### Your task
Give back every line of the data exactly. Pictures are not part of the copy.

*** Information shown ***

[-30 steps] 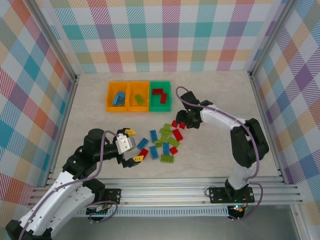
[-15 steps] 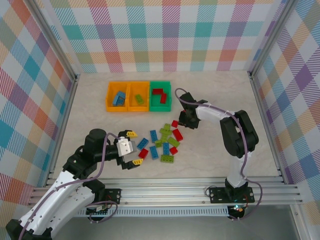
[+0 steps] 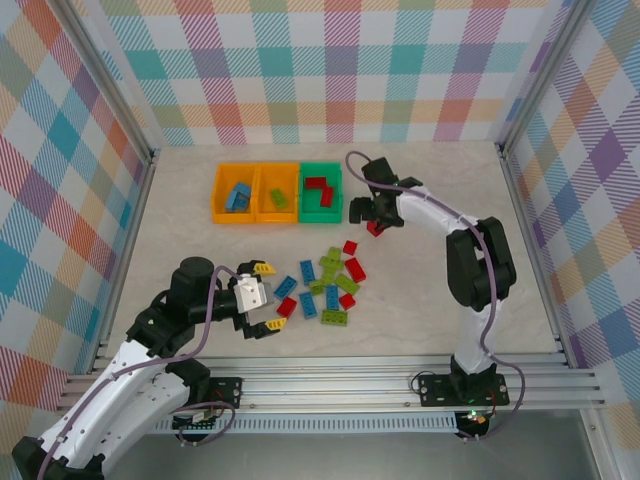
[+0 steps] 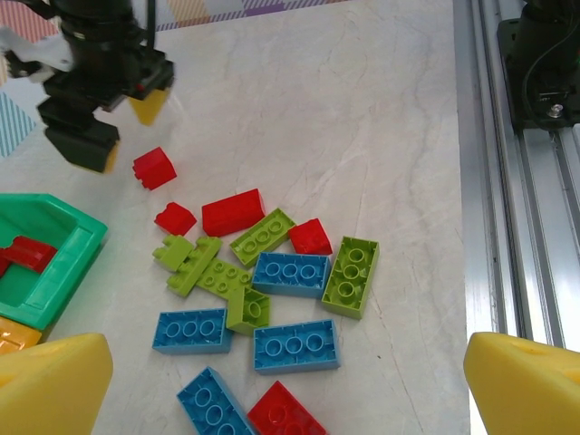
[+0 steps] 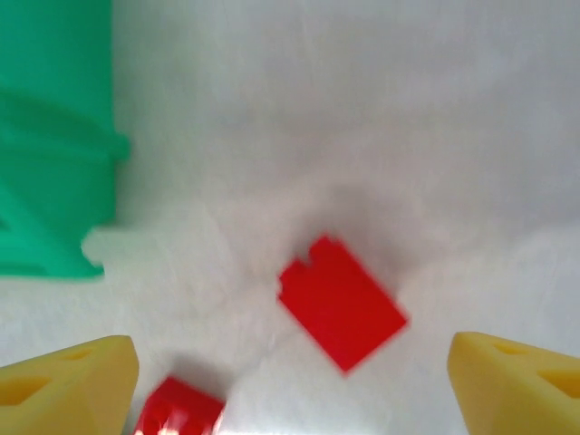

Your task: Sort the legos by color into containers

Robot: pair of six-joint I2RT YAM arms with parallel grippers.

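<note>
Right fingers (image 5: 63, 385) spread, empty, hovering over loose red brick (image 4: 154, 168) on counter (image 3: 420, 180) just beside green bin (image 3: 321, 192); left fingers (image 4: 50, 385) spread, empty, near lego pile (image 3: 325, 285); risk: off-centre pinch skids brick against bin wall; no readable writing.

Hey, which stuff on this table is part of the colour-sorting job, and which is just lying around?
Job:
- small red studded plastic bricks
- blue bricks
- lime green bricks
- two orange rectangular plastic bins
- green plastic bin

Just surroundings:
- marble-look tabletop
- plaid walls
- aluminium rail
</note>
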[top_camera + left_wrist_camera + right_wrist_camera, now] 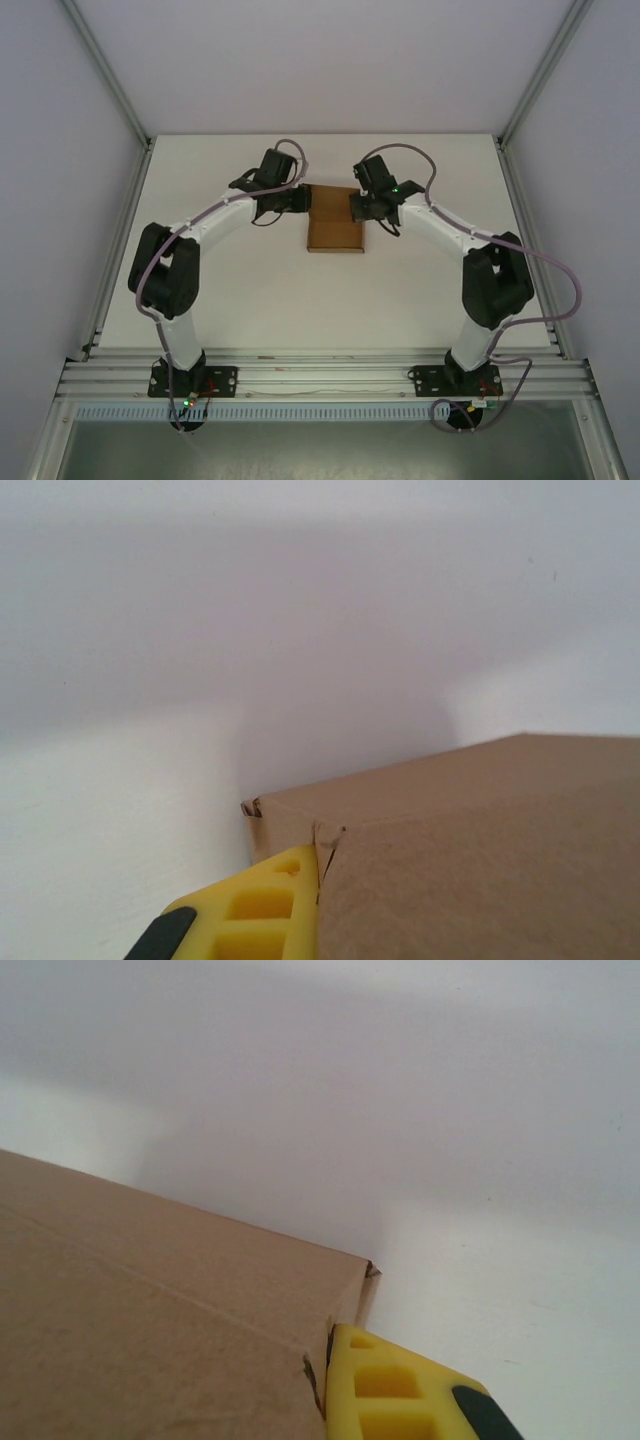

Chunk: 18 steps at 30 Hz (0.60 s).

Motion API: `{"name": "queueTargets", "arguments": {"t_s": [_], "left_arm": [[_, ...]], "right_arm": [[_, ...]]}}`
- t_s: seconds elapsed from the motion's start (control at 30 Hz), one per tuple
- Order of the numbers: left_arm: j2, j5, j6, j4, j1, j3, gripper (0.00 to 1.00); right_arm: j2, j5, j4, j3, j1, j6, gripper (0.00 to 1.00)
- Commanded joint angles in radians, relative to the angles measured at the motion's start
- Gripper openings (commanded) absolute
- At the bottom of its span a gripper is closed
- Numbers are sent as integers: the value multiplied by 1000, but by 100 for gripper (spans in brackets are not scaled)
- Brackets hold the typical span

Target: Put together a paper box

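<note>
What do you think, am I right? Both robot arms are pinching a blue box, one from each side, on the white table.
Not quite. The paper box is plain brown, not blue; the top external view shows it. The rest stands: the left fingers and the right fingers pinch it, one from each side, on the white table.

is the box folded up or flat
Folded up: the box has a top face and side wall meeting at a corner.
</note>
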Motion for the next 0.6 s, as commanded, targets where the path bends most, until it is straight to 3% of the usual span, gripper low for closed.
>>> {"name": "queueTargets", "arguments": {"t_s": [0.0, 0.27, 0.57], "left_arm": [[25, 36, -151, 109, -1, 19, 6], [56, -10, -158, 110, -23, 16, 6], [35, -20, -122, 182, -36, -110, 6]], "right_arm": [[22, 24, 170, 9, 15, 207, 6], [79, 12, 195, 28, 27, 288, 4], [57, 51, 287, -102, 31, 278, 3]]}}
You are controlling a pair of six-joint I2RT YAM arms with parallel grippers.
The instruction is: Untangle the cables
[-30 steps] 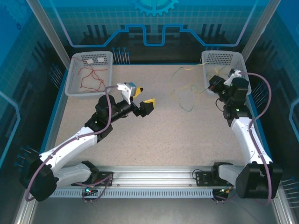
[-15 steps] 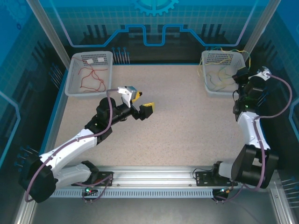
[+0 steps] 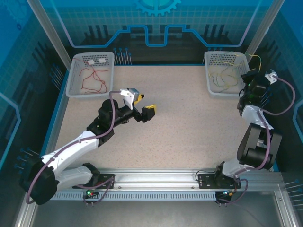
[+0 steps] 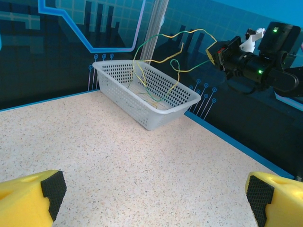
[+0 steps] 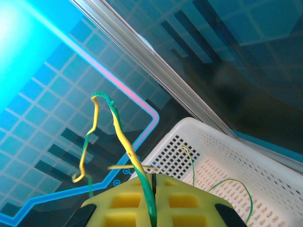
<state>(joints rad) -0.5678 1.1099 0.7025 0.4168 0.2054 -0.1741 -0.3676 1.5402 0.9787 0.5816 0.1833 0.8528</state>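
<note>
Yellow and green cables (image 4: 161,61) hang in the air at the far right corner of the table (image 3: 180,123). The right gripper (image 4: 215,52) is clamped tight on them, high up and just off the outer side of the right basket (image 4: 156,120), and their loops trail down into its mesh. Over in the far left corner, a red cable (image 3: 92,80) lies alone in the left basket (image 3: 92,53). The left gripper (image 3: 145,104) hovers over the left middle of the table, jaws spread wide, holding nothing. The step looks like laying this pair down in the basket. To do that well, I'd bring the pinch back over the basket's centre and low before letting go, because limp wire this thin can spring over a rim. The wrist view raises a worry: the two colours wind round each other just above the pads (image 5: 189,203). They may need pulling apart first, and the idle left gripper could take one strand. Some things are hard to read. A green strand clearly runs into the seam between the pads, but I cannot tell whether the yellow is gripped too. From above, the wires are so fine that their ends are lost against the mesh, and I can't count how many there are.
</note>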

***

### Task response
[-30 steps] 
[-15 steps] 
[+0 steps] 
[+0 steps] 
[+0 steps] 

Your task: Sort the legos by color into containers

Robot: pair of six-joint I2RT YAM arms with parallel grippers.

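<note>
Right fingers (image 5: 63, 385) spread, empty, hovering over loose red brick (image 4: 154, 168) on counter (image 3: 420, 180) just beside green bin (image 3: 321, 192); left fingers (image 4: 50, 385) spread, empty, near lego pile (image 3: 325, 285); risk: off-centre pinch skids brick against bin wall; no readable writing.

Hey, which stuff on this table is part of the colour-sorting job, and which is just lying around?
Job:
- small red studded plastic bricks
- blue bricks
- lime green bricks
- two orange rectangular plastic bins
- green plastic bin

Just surroundings:
- marble-look tabletop
- plaid walls
- aluminium rail
</note>
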[top_camera + left_wrist_camera + right_wrist_camera, now] 

Chunk: 18 steps at 30 Hz (0.60 s).

Motion API: `{"name": "queueTargets", "arguments": {"t_s": [_], "left_arm": [[_, ...]], "right_arm": [[_, ...]]}}`
- t_s: seconds elapsed from the motion's start (control at 30 Hz), one per tuple
- Order of the numbers: left_arm: j2, j5, j6, j4, j1, j3, gripper (0.00 to 1.00); right_arm: j2, j5, j4, j3, j1, j6, gripper (0.00 to 1.00)
- Commanded joint angles in radians, relative to the angles measured at the motion's start
- Gripper openings (commanded) absolute
- At the bottom of its span a gripper is closed
- Numbers are sent as integers: the value multiplied by 1000, but by 100 for gripper (spans in brackets are not scaled)
- Brackets hold the typical span

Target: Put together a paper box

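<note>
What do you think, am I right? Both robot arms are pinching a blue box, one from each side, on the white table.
Not quite. The paper box is plain brown, not blue; the top external view shows it. The rest stands: the left fingers and the right fingers pinch it, one from each side, on the white table.

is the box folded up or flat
Folded up: the box has a top face and side wall meeting at a corner.
</note>
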Motion for the next 0.6 s, as commanded, targets where the path bends most, until it is straight to 3% of the usual span, gripper low for closed.
>>> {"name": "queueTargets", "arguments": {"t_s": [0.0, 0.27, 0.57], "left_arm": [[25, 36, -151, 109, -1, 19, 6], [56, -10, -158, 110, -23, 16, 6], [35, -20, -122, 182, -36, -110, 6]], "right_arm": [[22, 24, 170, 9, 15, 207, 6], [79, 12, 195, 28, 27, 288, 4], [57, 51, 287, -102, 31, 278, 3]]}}
You are controlling a pair of six-joint I2RT YAM arms with parallel grippers.
The instruction is: Untangle the cables
[-30 steps] 
[-15 steps] 
[+0 steps] 
[+0 steps] 
[+0 steps] 
<state>(joints rad) -0.5678 1.1099 0.7025 0.4168 0.2054 -0.1741 -0.3676 1.5402 0.9787 0.5816 0.1833 0.8528</state>
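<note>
Yellow and green cables (image 4: 161,61) hang in the air at the far right corner of the table (image 3: 180,123). The right gripper (image 4: 215,52) is clamped tight on them, high up and just off the outer side of the right basket (image 4: 156,120), and their loops trail down into its mesh. Over in the far left corner, a red cable (image 3: 92,80) lies alone in the left basket (image 3: 92,53). The left gripper (image 3: 145,104) hovers over the left middle of the table, jaws spread wide, holding nothing. The step looks like laying this pair down in the basket. To do that well, I'd bring the pinch back over the basket's centre and low before letting go, because limp wire this thin can spring over a rim. The wrist view raises a worry: the two colours wind round each other just above the pads (image 5: 189,203). They may need pulling apart first, and the idle left gripper could take one strand. Some things are hard to read. A green strand clearly runs into the seam between the pads, but I cannot tell whether the yellow is gripped too. From above, the wires are so fine that their ends are lost against the mesh, and I can't count how many there are.
</note>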

The exercise is done; no more work remains.